- [WORK TO COMPLETE]: Leaving out the images, please reproduce each line below exactly.

Start of DATA BELOW

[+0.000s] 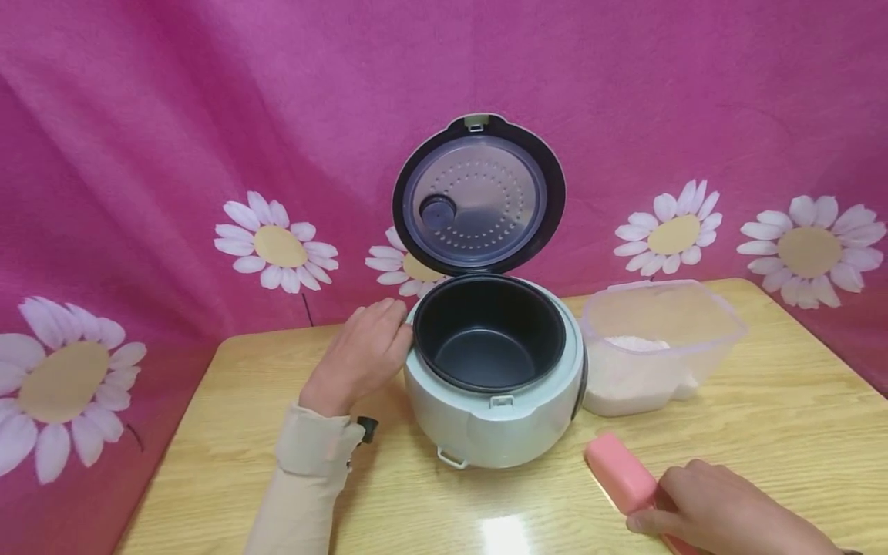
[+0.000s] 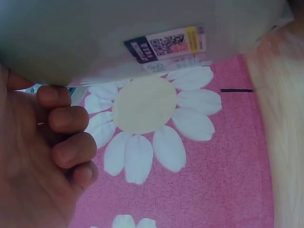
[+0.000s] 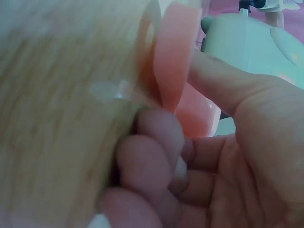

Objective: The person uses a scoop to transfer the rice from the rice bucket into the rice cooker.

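Note:
A pale green rice cooker [image 1: 499,432] stands on the table with its lid [image 1: 479,193] raised and a dark inner pot [image 1: 489,339] inside. My left hand [image 1: 364,354] grips the cooker's left rim; in the left wrist view its curled fingers [image 2: 71,118] lie against the cooker's side [image 2: 95,38]. Low at the right, my right hand [image 1: 721,505] holds a pink scoop [image 1: 620,472] by its handle. From the right wrist, the scoop [image 3: 178,52] shows close over the wood, with thumb and curled fingers around its handle end.
Right beside the cooker is a clear plastic container [image 1: 694,358] with white, rice-like contents [image 1: 624,381]. The wooden table [image 1: 229,432] ends at a pink cloth [image 1: 333,116] printed with white flowers, which hangs behind it.

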Available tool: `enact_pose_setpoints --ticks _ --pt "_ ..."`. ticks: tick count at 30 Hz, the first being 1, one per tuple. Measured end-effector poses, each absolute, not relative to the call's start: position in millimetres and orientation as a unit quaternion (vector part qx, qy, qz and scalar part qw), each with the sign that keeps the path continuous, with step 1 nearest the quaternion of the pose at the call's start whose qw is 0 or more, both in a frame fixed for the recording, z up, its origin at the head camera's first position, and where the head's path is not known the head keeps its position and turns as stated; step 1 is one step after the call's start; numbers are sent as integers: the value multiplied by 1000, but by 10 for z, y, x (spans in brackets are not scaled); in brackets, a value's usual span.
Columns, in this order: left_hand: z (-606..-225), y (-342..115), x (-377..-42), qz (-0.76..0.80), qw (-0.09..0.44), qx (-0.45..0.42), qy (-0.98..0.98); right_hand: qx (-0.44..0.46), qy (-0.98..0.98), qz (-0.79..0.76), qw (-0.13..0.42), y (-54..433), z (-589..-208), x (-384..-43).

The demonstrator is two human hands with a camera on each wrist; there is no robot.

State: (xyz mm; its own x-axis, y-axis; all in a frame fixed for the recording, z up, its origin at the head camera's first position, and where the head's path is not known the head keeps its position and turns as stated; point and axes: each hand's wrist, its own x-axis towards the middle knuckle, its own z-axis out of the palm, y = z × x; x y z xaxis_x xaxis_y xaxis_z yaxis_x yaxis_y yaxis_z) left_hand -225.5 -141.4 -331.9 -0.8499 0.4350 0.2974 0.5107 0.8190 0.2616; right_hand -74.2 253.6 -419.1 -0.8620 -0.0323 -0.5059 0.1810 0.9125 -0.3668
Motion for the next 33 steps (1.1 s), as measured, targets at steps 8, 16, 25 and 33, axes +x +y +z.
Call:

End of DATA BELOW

- [EXERCISE SOLUTION]:
[+0.000s] 
[+0.000s] 
[+0.000s] 

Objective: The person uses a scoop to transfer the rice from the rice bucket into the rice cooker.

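Note:
A pale green rice cooker [image 1: 499,432] stands on the table with its lid [image 1: 479,193] raised and a dark inner pot [image 1: 489,339] inside. My left hand [image 1: 364,354] grips the cooker's left rim; in the left wrist view its curled fingers [image 2: 71,118] lie against the cooker's side [image 2: 95,38]. Low at the right, my right hand [image 1: 721,505] holds a pink scoop [image 1: 620,472] by its handle. From the right wrist, the scoop [image 3: 178,52] shows close over the wood, with thumb and curled fingers around its handle end.
Right beside the cooker is a clear plastic container [image 1: 694,358] with white, rice-like contents [image 1: 624,381]. The wooden table [image 1: 229,432] ends at a pink cloth [image 1: 333,116] printed with white flowers, which hangs behind it.
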
Available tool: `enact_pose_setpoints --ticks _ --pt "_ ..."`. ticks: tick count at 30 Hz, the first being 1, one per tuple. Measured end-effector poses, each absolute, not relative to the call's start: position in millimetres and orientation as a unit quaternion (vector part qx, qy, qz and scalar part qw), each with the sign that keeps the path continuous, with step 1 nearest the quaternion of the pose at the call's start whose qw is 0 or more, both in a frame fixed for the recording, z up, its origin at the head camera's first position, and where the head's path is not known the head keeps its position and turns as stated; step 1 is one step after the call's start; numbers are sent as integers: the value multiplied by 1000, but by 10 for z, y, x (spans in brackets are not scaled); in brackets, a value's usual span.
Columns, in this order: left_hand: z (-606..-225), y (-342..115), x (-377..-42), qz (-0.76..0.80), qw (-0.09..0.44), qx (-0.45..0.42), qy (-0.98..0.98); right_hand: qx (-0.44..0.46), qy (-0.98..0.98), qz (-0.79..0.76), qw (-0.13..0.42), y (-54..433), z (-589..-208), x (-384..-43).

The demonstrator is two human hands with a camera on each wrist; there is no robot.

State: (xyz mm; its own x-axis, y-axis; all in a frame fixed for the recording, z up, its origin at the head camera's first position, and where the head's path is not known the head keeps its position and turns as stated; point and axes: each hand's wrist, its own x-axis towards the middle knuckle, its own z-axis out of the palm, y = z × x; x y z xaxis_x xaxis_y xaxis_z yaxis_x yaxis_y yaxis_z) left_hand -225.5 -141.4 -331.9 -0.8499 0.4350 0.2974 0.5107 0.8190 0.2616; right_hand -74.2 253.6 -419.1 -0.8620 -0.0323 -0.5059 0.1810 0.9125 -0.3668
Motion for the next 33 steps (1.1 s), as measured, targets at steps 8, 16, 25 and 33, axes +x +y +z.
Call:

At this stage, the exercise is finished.